Across the records that follow, how many lines contain the string "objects"? Answer with the number only.

[Records from a dataset]
+--

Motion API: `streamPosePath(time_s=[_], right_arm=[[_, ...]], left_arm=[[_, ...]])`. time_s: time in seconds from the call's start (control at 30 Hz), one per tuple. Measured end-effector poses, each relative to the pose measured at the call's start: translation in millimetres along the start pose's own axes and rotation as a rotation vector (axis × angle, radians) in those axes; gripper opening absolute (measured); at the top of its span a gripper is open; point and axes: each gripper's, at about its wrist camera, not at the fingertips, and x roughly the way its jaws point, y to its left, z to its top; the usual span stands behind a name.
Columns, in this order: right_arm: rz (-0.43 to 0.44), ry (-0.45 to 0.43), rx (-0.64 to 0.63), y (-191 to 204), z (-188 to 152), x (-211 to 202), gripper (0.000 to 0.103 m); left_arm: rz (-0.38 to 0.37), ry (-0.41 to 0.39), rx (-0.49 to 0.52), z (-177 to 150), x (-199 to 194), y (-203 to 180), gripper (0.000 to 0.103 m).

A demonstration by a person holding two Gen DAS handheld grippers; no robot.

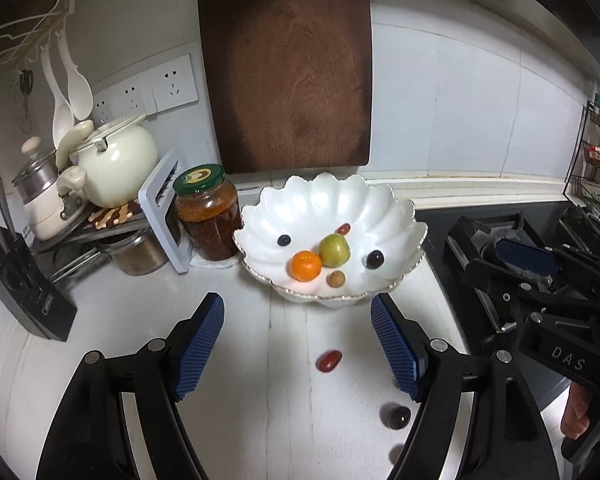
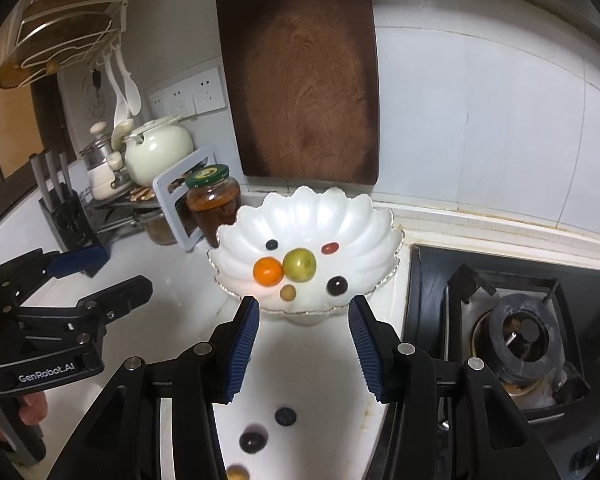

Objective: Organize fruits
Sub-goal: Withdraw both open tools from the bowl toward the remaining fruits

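A white scalloped bowl [image 1: 328,196] [image 2: 320,212] holds an orange [image 1: 306,266], a green fruit [image 1: 334,250], a blueberry [image 1: 284,240], a red date [image 1: 343,229], a dark grape [image 1: 375,259] and a small brown longan [image 1: 335,279]. On the counter in front of it lie a red date [image 1: 331,361], a dark grape [image 1: 398,416] [image 2: 253,441], a blueberry [image 2: 285,416] and a longan [image 2: 236,472]. My left gripper [image 1: 298,344] is open and empty above the loose date. My right gripper [image 2: 304,344] is open with a narrower gap, empty, just short of the bowl.
A dark wooden cutting board [image 1: 288,72] leans on the tiled wall behind the bowl. A jar [image 1: 208,212], a white rack and a kettle [image 1: 116,160] crowd the left. A gas stove [image 2: 516,328] lies to the right. A knife block [image 2: 68,216] stands far left.
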Motion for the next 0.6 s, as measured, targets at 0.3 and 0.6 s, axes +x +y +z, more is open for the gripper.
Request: streamPosePath(time_s=[0.3, 0.6], right_arm=[[0.019, 0.046, -0.001, 1, -18, -4, 0.048], [0.025, 0.129, 0.026, 5, -41, 8, 0.048]], left_arm=[[-0.008, 0.041, 0.004, -21, -2, -3, 0.076], [-0.043, 0.103, 0.042, -43, 12, -3, 0.076]])
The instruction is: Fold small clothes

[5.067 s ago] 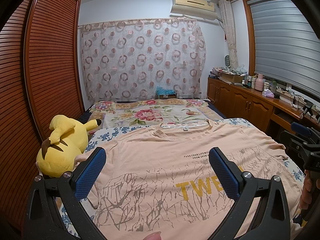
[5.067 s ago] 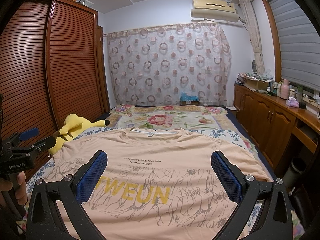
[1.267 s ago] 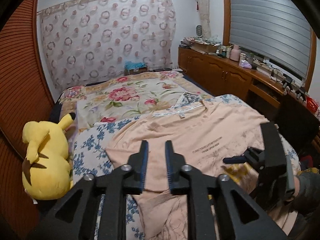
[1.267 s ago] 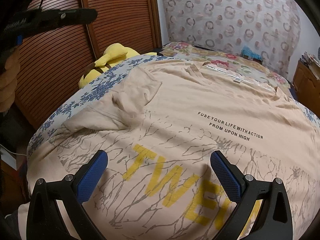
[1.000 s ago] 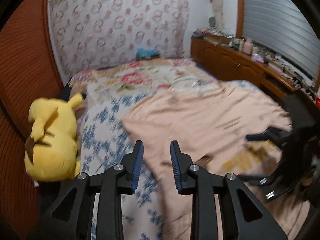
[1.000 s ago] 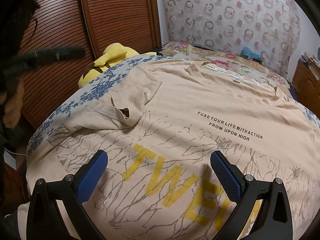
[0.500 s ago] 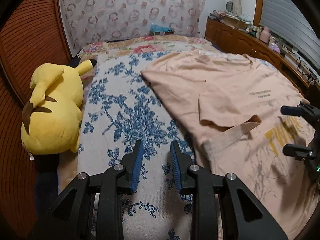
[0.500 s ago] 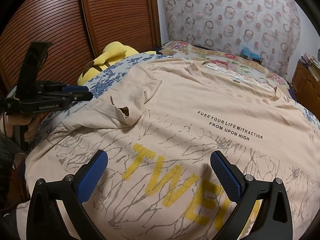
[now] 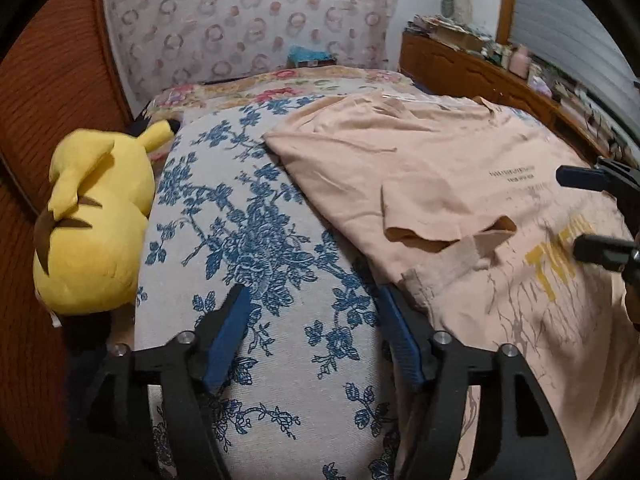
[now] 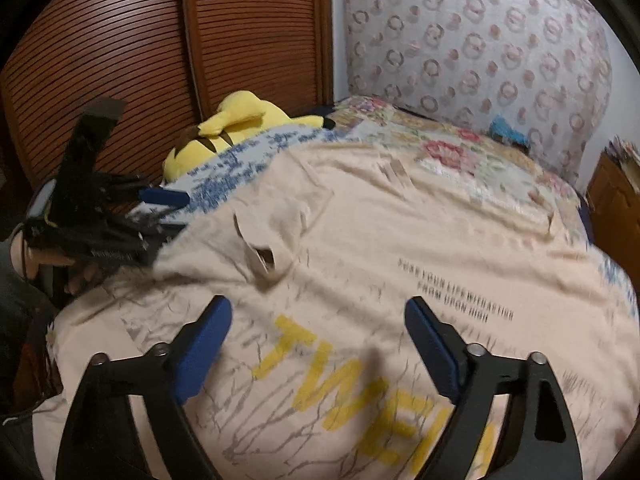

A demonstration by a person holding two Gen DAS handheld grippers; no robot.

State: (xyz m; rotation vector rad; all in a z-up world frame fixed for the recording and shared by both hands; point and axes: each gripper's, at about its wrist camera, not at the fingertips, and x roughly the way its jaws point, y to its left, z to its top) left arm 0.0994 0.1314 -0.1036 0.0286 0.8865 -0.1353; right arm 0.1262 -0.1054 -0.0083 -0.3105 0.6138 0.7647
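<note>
Left gripper (image 9: 316, 332): its blue-padded jaws are seen spread apart, having just been opening; nothing is gripped between them, only the bedspread being seen in the gap. The right-hand pad is placed just beside the T-shirt's side edge.
Right gripper (image 10: 318, 344): its jaws are held wide, though they have just been closing a little; no cloth is pinched, and the yellow lettering is seen in the gap between the pads.
Each gripper in the other's view: the left gripper is seen at the left edge of the right wrist view, held by a hand (image 10: 56, 258) at the shirt's side; the right gripper's blue fingertips are seen at the right edge of the left wrist view.
T-shirt (image 9: 440, 176): a peach T-shirt is spread face up on the bed, its sleeve (image 9: 436, 216) turned in over the chest, crumpled.
Bedspread (image 9: 248, 216): a white cover with blue flowers is left bare beside the shirt.
Plush toy (image 9: 96, 216): a yellow plush is lying at the bed's edge, against the slatted wooden doors (image 10: 132, 48).
Background: a ring-patterned curtain (image 9: 248, 20) is hung behind the bed.
</note>
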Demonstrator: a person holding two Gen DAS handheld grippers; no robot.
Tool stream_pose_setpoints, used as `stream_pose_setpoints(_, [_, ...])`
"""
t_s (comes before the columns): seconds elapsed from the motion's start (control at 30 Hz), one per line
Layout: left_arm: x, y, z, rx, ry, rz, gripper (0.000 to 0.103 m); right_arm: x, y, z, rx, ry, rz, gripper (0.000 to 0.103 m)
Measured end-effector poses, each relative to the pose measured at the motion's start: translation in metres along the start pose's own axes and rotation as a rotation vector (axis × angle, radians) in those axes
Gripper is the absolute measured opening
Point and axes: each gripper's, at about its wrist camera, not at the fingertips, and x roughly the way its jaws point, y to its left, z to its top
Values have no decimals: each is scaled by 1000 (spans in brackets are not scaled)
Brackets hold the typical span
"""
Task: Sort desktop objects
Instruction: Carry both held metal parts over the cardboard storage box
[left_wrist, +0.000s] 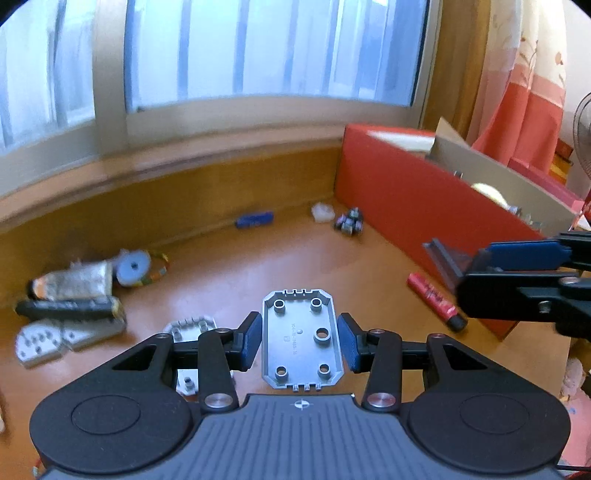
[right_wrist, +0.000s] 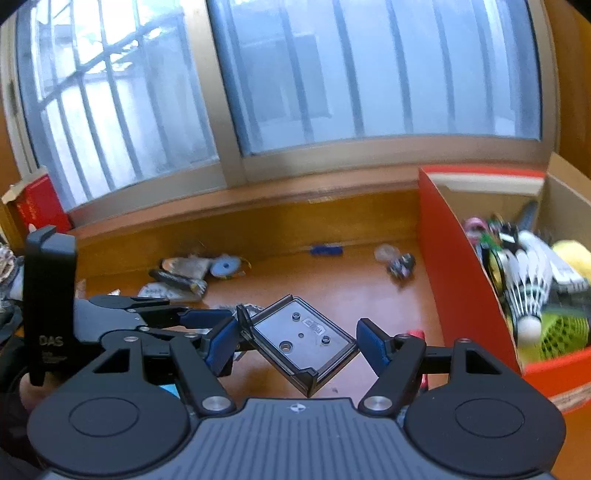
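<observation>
In the left wrist view my left gripper (left_wrist: 300, 341) is shut on a light grey plastic plate (left_wrist: 301, 339) with round holes; its blue pads (left_wrist: 251, 339) press the plate's two long edges and hold it above the wooden desk. My right gripper (right_wrist: 297, 345) is shut on a dark-framed grey plate (right_wrist: 301, 339), gripped cornerwise between its blue pads (right_wrist: 371, 345). That right gripper (left_wrist: 472, 271) also shows at the right edge of the left wrist view, in front of the red box (left_wrist: 406, 192). The left gripper (right_wrist: 210, 319) shows at the left of the right wrist view.
The open red box (right_wrist: 461, 277) holds a shuttlecock (right_wrist: 528, 291) and other items. A red tube (left_wrist: 436, 301) lies beside it. More grey plates (left_wrist: 40, 341), a tape roll (left_wrist: 133, 266) and packets sit at left. A blue object (left_wrist: 255, 219) and a small toy (left_wrist: 349, 221) lie by the back wall.
</observation>
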Motion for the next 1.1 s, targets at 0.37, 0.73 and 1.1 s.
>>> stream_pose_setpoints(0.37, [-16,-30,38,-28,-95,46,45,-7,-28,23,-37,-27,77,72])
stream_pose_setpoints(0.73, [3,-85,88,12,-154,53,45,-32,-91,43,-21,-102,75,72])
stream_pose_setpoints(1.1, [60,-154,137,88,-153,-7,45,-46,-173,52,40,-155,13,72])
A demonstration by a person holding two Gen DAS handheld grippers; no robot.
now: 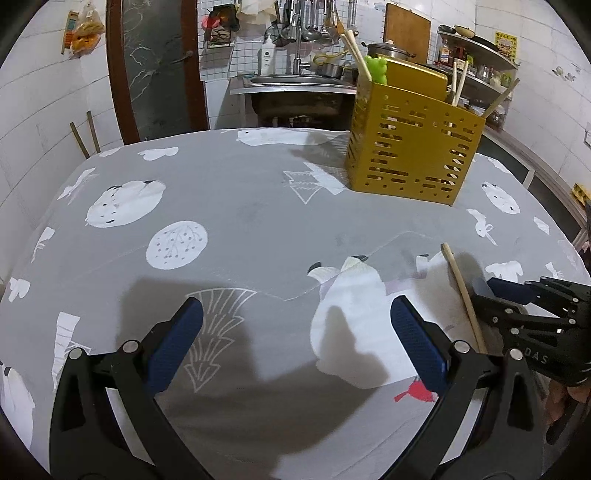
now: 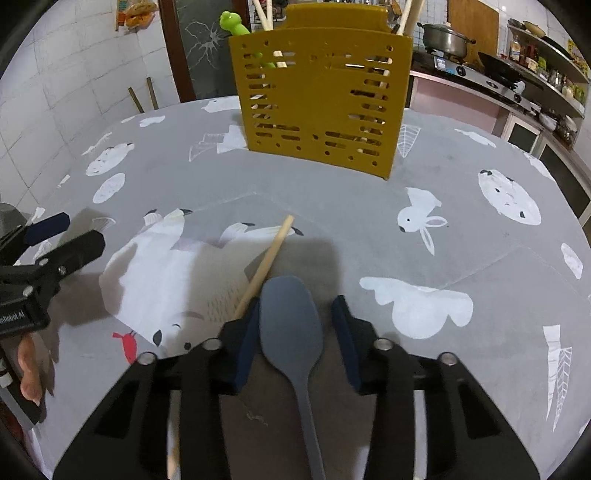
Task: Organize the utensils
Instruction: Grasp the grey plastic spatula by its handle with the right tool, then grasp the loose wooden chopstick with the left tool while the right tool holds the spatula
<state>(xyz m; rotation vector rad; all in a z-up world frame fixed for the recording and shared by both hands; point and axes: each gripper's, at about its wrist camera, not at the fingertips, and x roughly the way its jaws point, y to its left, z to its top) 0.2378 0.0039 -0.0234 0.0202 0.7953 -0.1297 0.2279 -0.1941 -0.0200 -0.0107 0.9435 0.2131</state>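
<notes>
Jaws of our right gripper point(image 2: 295, 314) sit partly open around the grey-blue rubbery spoon point(image 2: 290, 325) lying on the tabletop point(image 2: 369, 221), not yet squeezing it. We keep our left gripper point(image 1: 295, 339) wide open and empty, out of the way. We think the spoon goes in the yellow holey plastic utensil box point(image 2: 321, 99).

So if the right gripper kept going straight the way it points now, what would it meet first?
Probably the grey spatula, whose head already lies between the right gripper's open jaws, with the tablecloth just beneath. Depth is hard to judge here.

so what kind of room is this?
Most likely a home kitchen: a steel sink with ladles hanging above it, a pot on a gas stove, and shelves of condiment jars.
</notes>
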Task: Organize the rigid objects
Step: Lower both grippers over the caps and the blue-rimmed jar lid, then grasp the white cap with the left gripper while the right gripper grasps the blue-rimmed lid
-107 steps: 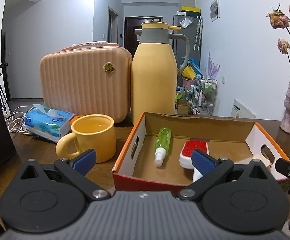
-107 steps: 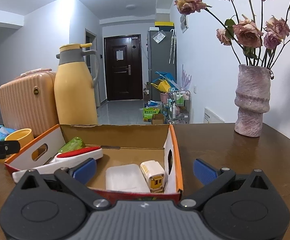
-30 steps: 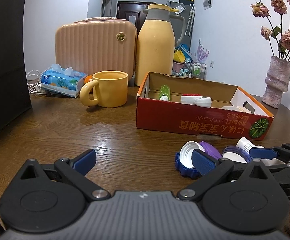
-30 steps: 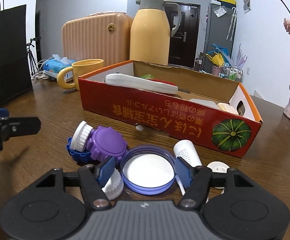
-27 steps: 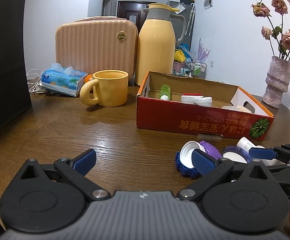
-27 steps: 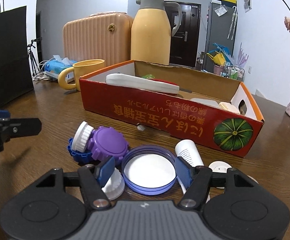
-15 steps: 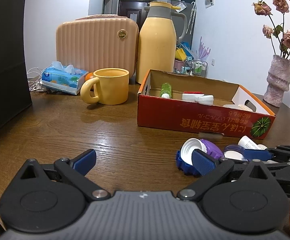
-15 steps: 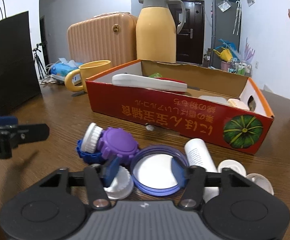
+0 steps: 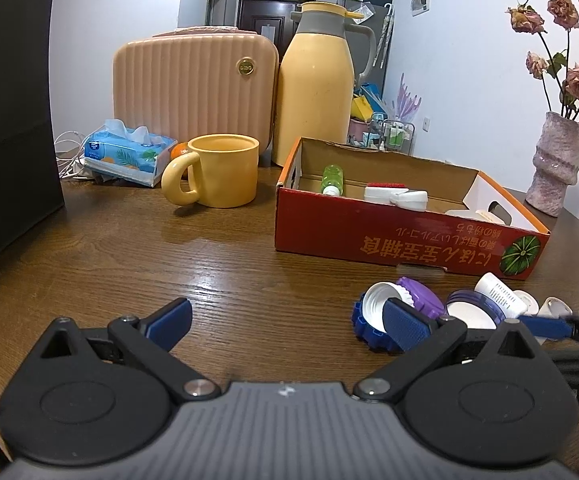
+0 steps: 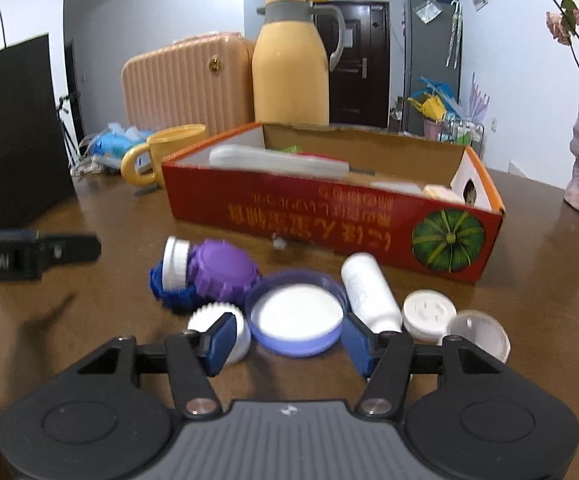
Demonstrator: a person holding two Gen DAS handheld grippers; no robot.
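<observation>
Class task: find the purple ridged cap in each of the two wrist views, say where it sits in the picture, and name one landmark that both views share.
Left wrist view: the purple cap is lower right, just beyond the left gripper's right fingertip.
Right wrist view: purple cap is centre-left, above the right gripper.
Shared landmark: the red box lies behind it.

- Table (image 9: 209, 264): dark wood, grain showing, varnish throwing back glare.
- Box (image 10: 329, 216): printed red cardboard outside, showing raw brown inside (matt).
- Purple lid (image 10: 225, 268), blue-rimmed lid (image 10: 297, 312): smooth plastic, looking slightly glossy.
- Mug (image 9: 225, 170): looking like matt yellow ceramic.
- Vase (image 9: 555, 168): showing a rough, speckled surface.
</observation>
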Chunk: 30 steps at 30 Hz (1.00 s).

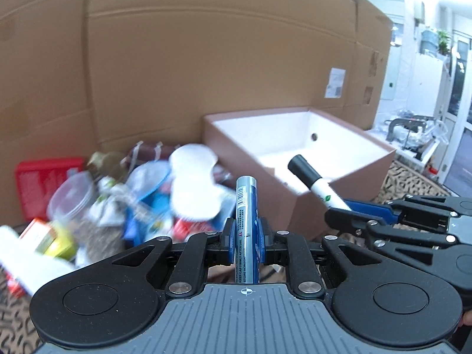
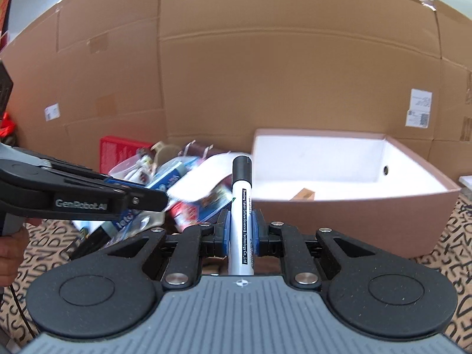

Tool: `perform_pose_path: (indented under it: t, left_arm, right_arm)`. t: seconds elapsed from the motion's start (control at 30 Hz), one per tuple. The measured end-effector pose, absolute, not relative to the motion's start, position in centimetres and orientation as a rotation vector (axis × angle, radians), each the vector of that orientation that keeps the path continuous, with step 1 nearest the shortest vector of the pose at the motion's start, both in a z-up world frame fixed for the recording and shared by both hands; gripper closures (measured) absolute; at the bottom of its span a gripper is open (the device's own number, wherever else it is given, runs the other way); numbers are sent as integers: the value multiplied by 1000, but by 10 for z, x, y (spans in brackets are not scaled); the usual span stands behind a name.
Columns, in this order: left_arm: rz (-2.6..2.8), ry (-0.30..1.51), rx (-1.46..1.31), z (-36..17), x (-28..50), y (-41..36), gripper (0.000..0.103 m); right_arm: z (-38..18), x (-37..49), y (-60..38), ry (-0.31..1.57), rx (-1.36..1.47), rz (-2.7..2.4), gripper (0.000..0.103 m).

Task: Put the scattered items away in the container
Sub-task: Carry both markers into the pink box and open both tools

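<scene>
Cardboard wall (image 2: 265, 73) behind box (image 2: 368, 206) | clutter pile (image 2: 188, 188) left

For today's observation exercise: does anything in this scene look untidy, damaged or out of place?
Yes. A jumbled pile of packets and jars lies heaped on the patterned floor left of the pink box, which is nearly bare. The cardboard backdrop has a torn top edge. The blurred pile cannot be itemised.

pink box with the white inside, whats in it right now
Inside the pink box only a small brown cardboard piece lies on the white floor. The near wall and the marker hide the front strip of the floor.
</scene>
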State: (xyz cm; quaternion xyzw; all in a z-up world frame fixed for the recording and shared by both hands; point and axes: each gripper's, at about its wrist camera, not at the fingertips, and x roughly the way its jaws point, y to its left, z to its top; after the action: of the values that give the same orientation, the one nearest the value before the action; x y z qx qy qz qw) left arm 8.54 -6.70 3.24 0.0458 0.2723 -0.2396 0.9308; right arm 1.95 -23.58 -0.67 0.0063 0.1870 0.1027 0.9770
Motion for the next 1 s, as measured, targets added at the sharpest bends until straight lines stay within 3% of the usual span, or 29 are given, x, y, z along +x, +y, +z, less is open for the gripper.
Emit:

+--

RESPONSE FOR THIS EXERCISE: 2